== Activity ==
Everything from the first line of the material below through the line containing "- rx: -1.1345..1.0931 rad" is to be printed exactly, and nothing more.

--------

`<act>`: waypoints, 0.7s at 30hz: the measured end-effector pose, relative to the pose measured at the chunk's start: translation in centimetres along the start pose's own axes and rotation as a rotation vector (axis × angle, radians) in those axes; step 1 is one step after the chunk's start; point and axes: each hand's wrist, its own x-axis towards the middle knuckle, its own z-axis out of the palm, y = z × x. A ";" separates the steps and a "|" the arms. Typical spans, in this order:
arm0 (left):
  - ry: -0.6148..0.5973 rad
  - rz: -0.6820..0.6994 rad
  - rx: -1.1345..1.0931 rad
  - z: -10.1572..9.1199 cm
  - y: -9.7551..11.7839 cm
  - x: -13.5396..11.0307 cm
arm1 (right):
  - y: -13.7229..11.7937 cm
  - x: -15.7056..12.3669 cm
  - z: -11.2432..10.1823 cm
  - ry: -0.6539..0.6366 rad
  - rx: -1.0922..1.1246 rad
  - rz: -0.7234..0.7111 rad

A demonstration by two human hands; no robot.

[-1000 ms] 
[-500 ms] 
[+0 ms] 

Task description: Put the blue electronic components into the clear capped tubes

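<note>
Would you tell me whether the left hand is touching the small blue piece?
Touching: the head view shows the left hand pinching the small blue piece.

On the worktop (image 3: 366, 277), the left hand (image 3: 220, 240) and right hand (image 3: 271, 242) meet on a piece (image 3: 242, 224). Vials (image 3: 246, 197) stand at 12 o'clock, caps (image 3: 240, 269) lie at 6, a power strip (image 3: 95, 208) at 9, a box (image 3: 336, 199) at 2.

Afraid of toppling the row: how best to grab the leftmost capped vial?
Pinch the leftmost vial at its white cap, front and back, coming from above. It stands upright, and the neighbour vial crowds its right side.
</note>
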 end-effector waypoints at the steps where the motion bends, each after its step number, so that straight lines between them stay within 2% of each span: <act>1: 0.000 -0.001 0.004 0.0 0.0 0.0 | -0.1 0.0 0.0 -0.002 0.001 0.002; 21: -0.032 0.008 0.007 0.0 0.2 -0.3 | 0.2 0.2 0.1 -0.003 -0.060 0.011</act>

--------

== Result of the exercise ==
`<act>`: waypoints, 0.7s at 30hz: the measured end-effector pose, relative to the pose measured at the chunk's start: translation in centimetres along the start pose's own axes and rotation as a rotation vector (axis × angle, radians) in those axes; step 1 is one step after the chunk's start; point and axes: each hand's wrist, its own x-axis towards the middle knuckle, its own z-axis out of the palm, y = z × x. A ";" separates the steps and a "|" the arms. Typical spans, in this order:
arm0 (left):
  - ry: -0.6148..0.5973 rad
  - rz: -0.6820..0.6994 rad
  - rx: -1.1345..1.0931 rad

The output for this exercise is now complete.